I am using the following "built-ins" across various
classes:
Microsoft.Win32
System
System.Collections
System.ComponentModel
System.Data
System.Diagnostics
System.Drawing
System.IO
System.Runtime.InteropServices
System.Security
System.Security.Permissions
System.Text
System.Text.RegularExpressions
System.Threading
System.Windows.Forms
System.Xml
It just occurred to me that one of my classes makes a
call to an unmanaged Windows API that is not available in
the .Net Framework - could this be a factor?
Here is the declaration:
----------------------------------------------------------
[DllImport("kernel32.dll",CharSet=CharSet.Auto,
SetLastError=true)]
[return:MarshalAs(UnmanagedType.Bool)]
private static extern bool SetEnvironmentVariable(string
lpName, string lpValue);
----------------------------------------------------------
I compile with the following command line:
csc /out:myapp.exe /win32icon:myicon.ico /target:winexe
*.cs
The .cs files in the current directory include all forms
and classes for the app as well as the AssemblyInfo.cs
created by the IDE.
I can't really give you a complete example that would
also be short!

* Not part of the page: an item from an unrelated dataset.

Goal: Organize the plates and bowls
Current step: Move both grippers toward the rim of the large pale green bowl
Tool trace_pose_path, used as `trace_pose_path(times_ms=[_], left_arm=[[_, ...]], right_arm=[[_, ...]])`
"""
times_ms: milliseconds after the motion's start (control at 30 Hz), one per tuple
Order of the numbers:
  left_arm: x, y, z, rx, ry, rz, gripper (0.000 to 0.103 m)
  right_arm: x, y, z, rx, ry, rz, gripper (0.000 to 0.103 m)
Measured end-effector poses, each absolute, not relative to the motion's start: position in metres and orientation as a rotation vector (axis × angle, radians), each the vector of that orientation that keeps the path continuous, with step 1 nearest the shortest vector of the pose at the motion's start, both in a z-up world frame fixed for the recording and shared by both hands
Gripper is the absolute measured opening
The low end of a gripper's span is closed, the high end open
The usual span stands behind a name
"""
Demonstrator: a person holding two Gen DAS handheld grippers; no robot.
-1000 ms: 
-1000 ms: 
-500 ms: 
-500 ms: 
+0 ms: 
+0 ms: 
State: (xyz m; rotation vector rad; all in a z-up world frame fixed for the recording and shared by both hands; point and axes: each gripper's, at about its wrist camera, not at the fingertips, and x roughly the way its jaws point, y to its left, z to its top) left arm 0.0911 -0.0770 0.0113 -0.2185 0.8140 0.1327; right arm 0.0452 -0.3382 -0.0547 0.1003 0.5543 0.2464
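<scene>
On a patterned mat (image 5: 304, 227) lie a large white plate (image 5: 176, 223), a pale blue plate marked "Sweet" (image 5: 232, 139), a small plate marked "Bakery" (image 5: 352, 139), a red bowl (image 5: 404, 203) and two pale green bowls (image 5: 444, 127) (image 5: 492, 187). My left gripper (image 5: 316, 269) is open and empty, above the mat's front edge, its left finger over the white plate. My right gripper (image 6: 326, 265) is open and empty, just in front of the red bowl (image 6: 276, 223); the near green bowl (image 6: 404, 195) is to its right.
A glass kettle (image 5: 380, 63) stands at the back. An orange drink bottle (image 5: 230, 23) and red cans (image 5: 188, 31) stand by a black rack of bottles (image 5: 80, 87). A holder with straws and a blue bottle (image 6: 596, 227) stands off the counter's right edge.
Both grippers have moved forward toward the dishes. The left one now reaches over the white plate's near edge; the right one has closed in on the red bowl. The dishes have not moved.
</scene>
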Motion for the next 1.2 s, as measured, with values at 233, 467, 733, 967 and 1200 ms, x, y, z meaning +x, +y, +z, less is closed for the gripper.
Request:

Suffice to say though that apart from that
API call everything else is bog standard - no funny
stuff, just calls to Framework objects. My main form
uses a TreeView control, a DataGrid, and a couple of
buttons - pretty simple. It parses some XML and
populates the TreeView with node objects of my own class
that inherits from TreeNode. Once the tree is built you
can launch command-line sessions based on parameters
supplied by the selected tree node.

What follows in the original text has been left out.